大人達は、長寿様なら少年の話を理解出来るだろうと、ついに真偽が分かる時が来たと、密かに胸を高鳴らせていた。
少年は、何時ものように過去の土地の話を長寿様に語った。
一頻り語り終えた少年。付き添っていた者は、長寿様にそうだったのかと尋ねた。
すると長寿様は言う。
「す、すばらしい」
長寿様が声を震わせ、感動していた。

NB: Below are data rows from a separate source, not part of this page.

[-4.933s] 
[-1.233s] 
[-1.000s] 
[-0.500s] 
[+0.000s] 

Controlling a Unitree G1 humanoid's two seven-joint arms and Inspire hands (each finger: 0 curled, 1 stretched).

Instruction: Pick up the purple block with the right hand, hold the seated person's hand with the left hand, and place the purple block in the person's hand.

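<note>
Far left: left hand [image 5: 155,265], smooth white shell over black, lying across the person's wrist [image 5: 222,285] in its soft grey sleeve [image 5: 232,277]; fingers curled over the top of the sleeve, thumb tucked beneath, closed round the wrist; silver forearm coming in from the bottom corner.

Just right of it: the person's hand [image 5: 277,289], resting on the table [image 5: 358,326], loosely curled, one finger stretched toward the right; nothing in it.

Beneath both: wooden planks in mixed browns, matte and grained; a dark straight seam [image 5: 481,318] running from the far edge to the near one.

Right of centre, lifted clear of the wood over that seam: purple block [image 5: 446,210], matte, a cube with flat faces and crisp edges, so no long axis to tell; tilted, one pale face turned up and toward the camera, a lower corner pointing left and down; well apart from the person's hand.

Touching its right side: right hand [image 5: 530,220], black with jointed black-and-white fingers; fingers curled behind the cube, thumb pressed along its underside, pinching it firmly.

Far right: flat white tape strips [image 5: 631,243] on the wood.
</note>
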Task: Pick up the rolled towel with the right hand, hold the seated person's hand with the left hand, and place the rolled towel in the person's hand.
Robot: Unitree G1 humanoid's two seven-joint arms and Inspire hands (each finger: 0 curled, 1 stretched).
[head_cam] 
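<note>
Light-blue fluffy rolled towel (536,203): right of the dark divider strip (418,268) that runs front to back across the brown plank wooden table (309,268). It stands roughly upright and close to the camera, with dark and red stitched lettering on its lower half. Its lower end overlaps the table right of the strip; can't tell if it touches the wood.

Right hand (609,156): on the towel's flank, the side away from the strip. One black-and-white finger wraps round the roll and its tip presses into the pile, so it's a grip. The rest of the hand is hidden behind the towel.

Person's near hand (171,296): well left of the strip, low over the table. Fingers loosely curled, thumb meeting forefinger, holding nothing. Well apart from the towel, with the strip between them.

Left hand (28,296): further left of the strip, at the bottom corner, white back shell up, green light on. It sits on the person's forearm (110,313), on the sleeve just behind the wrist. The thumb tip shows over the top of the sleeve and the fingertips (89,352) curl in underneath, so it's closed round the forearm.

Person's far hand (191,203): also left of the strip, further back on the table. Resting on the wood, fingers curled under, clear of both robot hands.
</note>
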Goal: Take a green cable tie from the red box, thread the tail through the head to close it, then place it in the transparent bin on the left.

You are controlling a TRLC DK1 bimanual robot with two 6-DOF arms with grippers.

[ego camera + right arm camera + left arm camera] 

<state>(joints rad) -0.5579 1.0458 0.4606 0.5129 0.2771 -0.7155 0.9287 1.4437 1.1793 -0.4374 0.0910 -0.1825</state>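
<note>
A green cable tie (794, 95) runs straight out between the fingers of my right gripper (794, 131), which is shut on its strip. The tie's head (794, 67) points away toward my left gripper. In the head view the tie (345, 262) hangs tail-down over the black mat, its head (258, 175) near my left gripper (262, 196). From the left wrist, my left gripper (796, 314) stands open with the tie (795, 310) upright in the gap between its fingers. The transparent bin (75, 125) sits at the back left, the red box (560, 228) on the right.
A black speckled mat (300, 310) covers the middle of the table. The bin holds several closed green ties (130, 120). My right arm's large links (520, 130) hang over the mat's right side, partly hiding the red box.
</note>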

今では誰も分からない当時の話を聞けて、長寿様が喜んでいるのだろうと、付き添い者は思った。
だが、違った。
「素晴らしい。何一つ合っていないというのに、まるで本当にその時代がそうであったかのように語られていた。頭の中で話に聞いた光景が浮かぶほどだった」
妙な所を絶賛する長寿様。
彼らが暮らすその土地は、長寿様が十よりも幼い歳の頃に見つけた新天地。
茂みに覆われ、人がそれよりも昔に居た痕跡など無い土地だった。
さて、嘘だと言われた少年のその後についてだ。
長寿様が彼の話しぶりを偉く評価した事を始まりとし、様々な交渉の場で活躍する事となる。
長寿様の評価は正しかった。彼のおかげで土地は集落から町へ。町から都市へと発展していったのだ。
彼が語れば、彼の舌が立つ。そんな特徴から、口の達者な者の事をタンダップと、その土地では呼ぶようになったとか。